Radiotherapy for advanced-stage head and neck squamous cell carcinoma (HNSCC) results in an unfavorable 5-year overall survival of 40%, and there is a strong biological rationale for improving outcome by combinatorial treatment with immunotherapy. However, also immunosuppressive effects of radiotherapy have been reported and recently a randomized phase-III trial failed to show any survival benefit following the combination of a PD-L1 inhibitor with chemoradiotherapy.
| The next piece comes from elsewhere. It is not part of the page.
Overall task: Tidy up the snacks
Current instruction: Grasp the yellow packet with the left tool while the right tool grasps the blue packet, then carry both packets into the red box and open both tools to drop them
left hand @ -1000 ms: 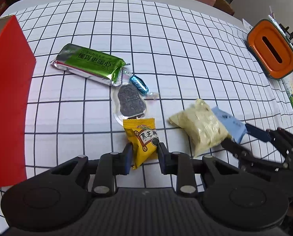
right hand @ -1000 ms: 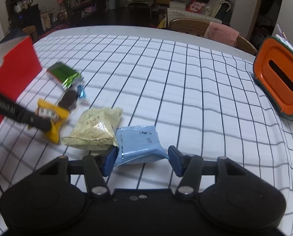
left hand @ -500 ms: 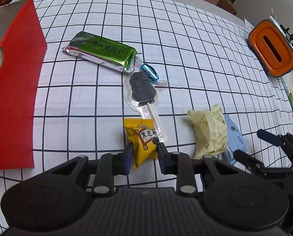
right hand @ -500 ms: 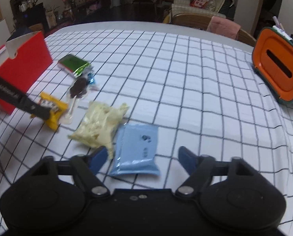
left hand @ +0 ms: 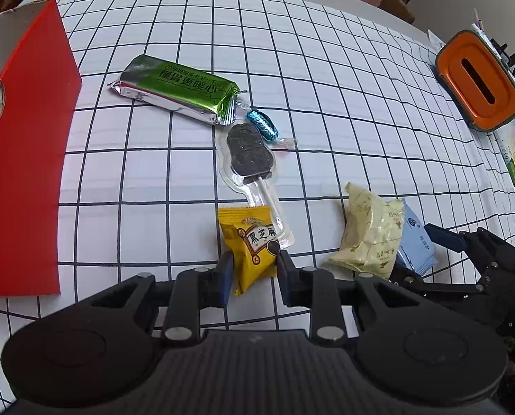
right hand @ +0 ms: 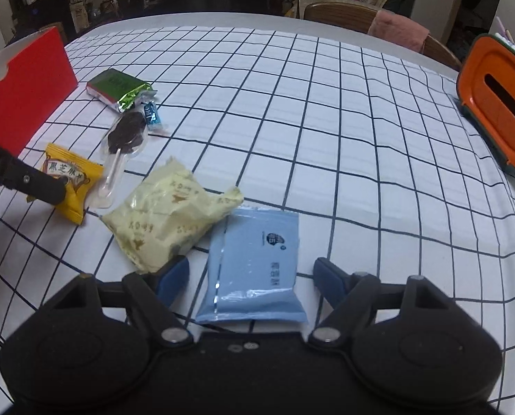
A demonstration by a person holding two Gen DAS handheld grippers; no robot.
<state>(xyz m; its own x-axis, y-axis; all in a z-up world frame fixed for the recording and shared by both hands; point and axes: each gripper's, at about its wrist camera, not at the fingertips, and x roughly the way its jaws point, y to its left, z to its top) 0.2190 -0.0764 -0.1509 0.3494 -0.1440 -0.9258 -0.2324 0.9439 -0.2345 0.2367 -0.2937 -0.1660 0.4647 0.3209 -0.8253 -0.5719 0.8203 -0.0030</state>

The hypothesis is that the combination of these individually effective treatments failed because of radiation-induced lymphodepletion and that the key therefore lies in reforming conventional radiotherapy, which typically consists of large lymphotoxic radiation fields of 35 fractions. By integrating modern radiobiology and individually established innovative radiotherapy concepts, the patient's immune system could be maximally retained. This will be achieved by 1) increasing the radiation dose per fraction so that the total number of fractions can be reduced (HYpofractionation), 2) by redistributing the radiation dose towards a higher peak dose within the tumor center and a lowered elective-field dose (Dose-redistribution) and 3) by using RAdiotherapy with protons instead of photons (HYDRA).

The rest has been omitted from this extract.